2.66 and based on the deviation, the airflow fine adjustment valve 22. The boost compressor drive motor 53 and the coal fine adjustment valve 21 are controlled.

As described above, the pressure setting value is determined according to the change in the load setting value, and the air flow rate adjustment valve, the Nobuta compressor drive motor, and the coal The fine adjustment valve is operated to perform variable pressure operation of the gasifier to obtain a gasifier pressure suitable for the load. Furthermore, since this gasifier variable pressure control m system incorporates the load deviation bias as a feedforward signal, it is possible to detect pressure fluctuations due to load fluctuations in advance and perform more reliable and stable counterpressure control. I can do it. On the other hand, in the turbine speed load control system C2, load fluctuations due to soil force fluctuations can be detected in advance and good load control can be achieved by adding a pressure deviation bias to the load deviation and operating the fuel flow regulating valve C2. can be realized.

〔Effect of the invention〕

As described above, since the present invention has a configuration in which the gasifier pressure is reversed depending on the load setting, the present invention (according to the present invention (2) enables plant operation up to a low load of about 25% of the rated value. It is possible to realize a coal gasification combined plant that can sustain operation with extremely high efficiency even under low load conditions.

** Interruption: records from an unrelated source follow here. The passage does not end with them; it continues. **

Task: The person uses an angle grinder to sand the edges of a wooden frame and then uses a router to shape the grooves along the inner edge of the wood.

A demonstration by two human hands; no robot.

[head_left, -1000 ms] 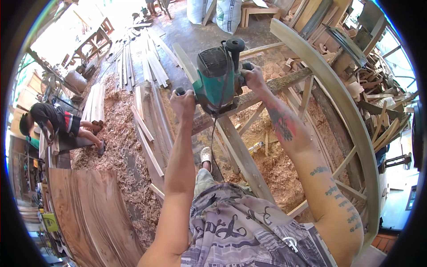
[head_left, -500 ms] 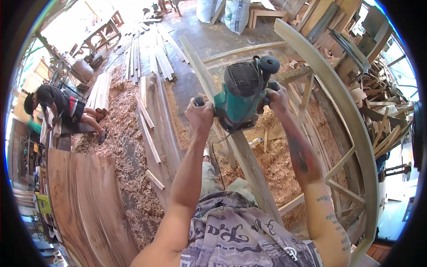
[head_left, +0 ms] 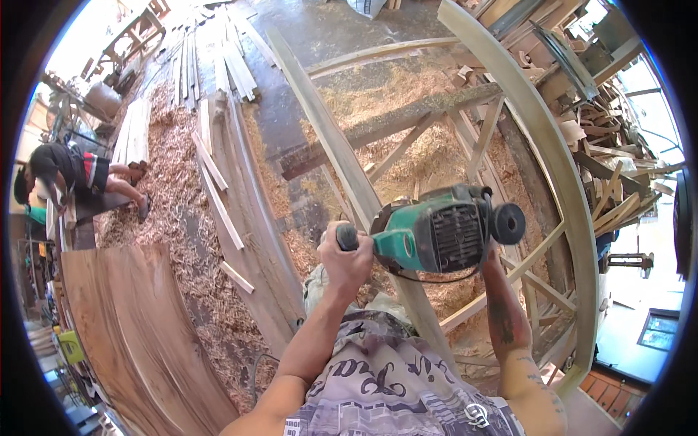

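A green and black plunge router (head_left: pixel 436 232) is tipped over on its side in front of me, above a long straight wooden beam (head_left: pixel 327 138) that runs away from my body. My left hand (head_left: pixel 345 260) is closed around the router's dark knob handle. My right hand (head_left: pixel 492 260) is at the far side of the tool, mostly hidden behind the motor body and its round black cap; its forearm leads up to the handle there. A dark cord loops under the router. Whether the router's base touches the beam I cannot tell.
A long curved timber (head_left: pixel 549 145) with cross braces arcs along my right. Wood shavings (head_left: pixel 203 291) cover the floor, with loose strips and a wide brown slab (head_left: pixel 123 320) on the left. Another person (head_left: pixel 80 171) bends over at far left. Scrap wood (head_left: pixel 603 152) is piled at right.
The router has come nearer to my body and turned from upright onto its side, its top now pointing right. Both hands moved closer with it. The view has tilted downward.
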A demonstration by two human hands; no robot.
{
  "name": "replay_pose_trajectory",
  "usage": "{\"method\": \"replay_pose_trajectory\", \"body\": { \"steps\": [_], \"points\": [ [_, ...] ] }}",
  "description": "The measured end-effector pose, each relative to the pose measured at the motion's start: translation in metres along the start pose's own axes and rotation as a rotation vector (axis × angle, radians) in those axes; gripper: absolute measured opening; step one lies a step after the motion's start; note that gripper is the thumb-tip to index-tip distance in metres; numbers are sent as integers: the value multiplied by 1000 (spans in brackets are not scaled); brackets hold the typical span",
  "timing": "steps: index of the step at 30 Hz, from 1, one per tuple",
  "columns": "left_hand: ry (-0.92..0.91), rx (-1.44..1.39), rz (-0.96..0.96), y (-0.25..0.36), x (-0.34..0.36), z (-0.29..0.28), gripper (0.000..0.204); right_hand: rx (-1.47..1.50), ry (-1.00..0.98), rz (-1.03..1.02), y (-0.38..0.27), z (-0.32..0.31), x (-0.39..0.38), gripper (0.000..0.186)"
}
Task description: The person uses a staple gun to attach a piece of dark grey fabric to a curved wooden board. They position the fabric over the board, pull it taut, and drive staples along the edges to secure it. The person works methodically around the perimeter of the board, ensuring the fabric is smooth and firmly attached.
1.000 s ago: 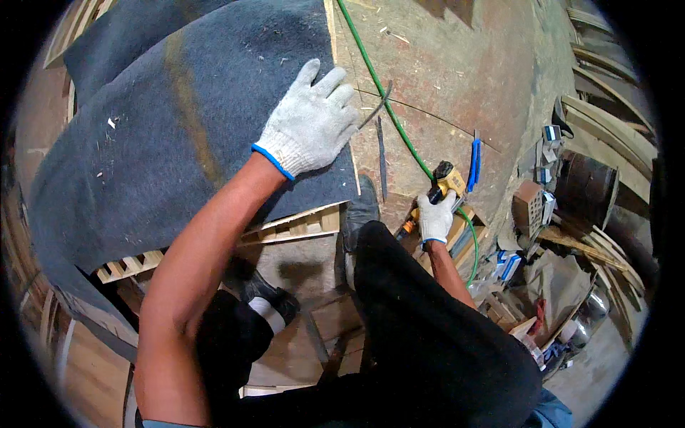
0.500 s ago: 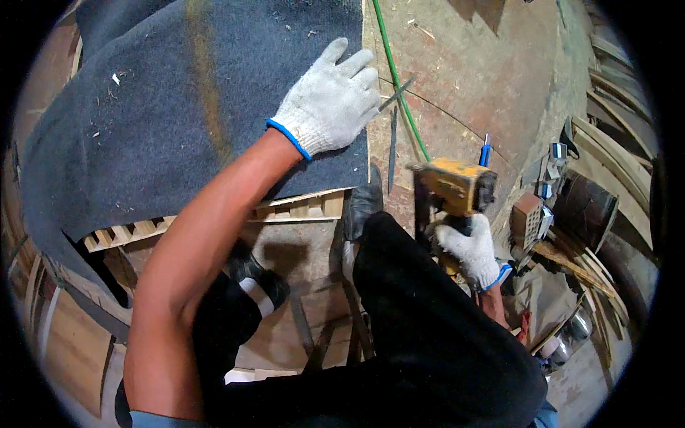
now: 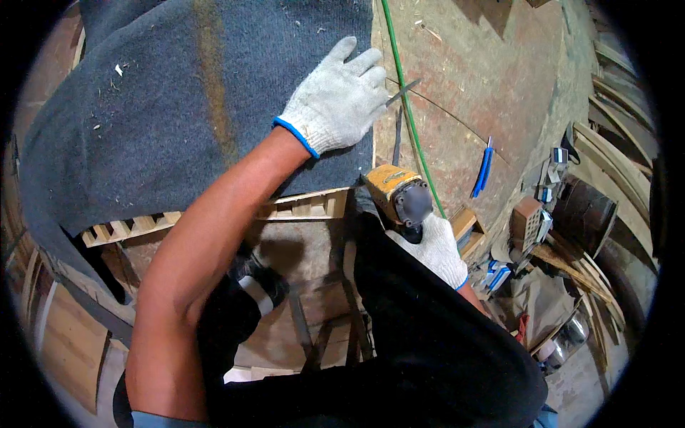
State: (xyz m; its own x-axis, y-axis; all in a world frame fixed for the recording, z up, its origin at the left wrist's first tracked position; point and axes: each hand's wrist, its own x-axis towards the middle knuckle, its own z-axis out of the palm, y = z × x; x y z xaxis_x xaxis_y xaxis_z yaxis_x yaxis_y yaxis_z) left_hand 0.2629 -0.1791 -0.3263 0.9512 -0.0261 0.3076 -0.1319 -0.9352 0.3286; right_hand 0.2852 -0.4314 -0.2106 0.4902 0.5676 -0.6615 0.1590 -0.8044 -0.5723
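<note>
My left hand (image 3: 335,100), in a white knit glove with a blue cuff, lies flat with fingers apart on dark grey felt (image 3: 157,93). A thin dark strip (image 3: 404,93) sticks out from beside its fingers; whether the hand touches it is unclear. In my right hand (image 3: 439,250), gloved alike, is a yellow staple gun (image 3: 392,187), its handle wrapped by the fingers. The tool's head is at the felt's near right corner, and its nose is hidden. Under the felt's near edge shows a slatted wooden frame (image 3: 307,207).
A green hose (image 3: 410,118) runs along the worn floor (image 3: 464,78). Blue-handled pliers (image 3: 483,171) and a small wooden box (image 3: 467,232) lie right of the gun. Further right are a perforated brick (image 3: 526,217), boxes and curved wooden strips (image 3: 614,160). My knees are close below.
My right hand has carried the staple gun left and turned it toward the felt's corner, uncovering the pliers and wooden box. My left hand stays flat on the felt.
</note>
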Motion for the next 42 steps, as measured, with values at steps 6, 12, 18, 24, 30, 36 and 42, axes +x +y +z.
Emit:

[Brief explanation of the drawing]

IF diagram is a control system diagram of a control device for a coal gasification combined cycle plant according to an embodiment of the present invention, FIGS. 2 and 3 are diagrams explaining the action of the function generator, and FIG. A control system diagram showing another example of the fifth factor is a system diagram of a coal gasification compiler'F Nikle plant. 2...Gasifier 7...Combustor 8...Compression aI 9...Gas turbine 10...
Exhaust heat recovery boiler 15...Steam turbine 19...
Boost compressor 20...Fuel flow fine adjustment valve 21...
・Coal circulation welfare adjustment valve 22... Coal circulation welfare adjustment valve...
・Control device 31...Load setting value 34...
Gasification furnace soil function generator 37... Turbine actual output signal 41... Turbine actual rotation speed signal 53... Boosting compressor drive motor agent Patent attorney Noriyuki Chika (one idiot) Figure 2 Shell Translation A 11j- Part 3 Illustrated P1 I Through

Claims (1)

[Claims] A gasifier that oxidizes coal with air and gasifies it; a combustor that burns the gas obtained in the gasifier together with air supplied from a compressor; and a combustor that is driven by the combustion gas of the combustor. a gas turbine, an exhaust heat recovery boiler that generates steam using the exhaust gas of the gas turbine and the gas obtained in the gasifier as a heat source, and a steam turbine driven by the steam obtained by the exhaust heat recovery boiler; A control device for a coal gasification combined cycle plant having a booster compressor that pressurizes a part of the air obtained from the compressor and supplies it to the gasifier, which controls the load setting value, the actual output of the turbine, and the actual output of the turbine. a turbine speed load control system that adjusts the amount of fuel flowing into the combustor based on the rotational speed; and a turbine speed load control system that adjusts the amount of fuel flowing into the combustor based on the rotation speed; A control device for a coal gasification combined cycle plant comprising a gasifier variable pressure control system that adjusts the amount of coal and air flowing into the gasifier and controls the rotation speed of the boost compressor.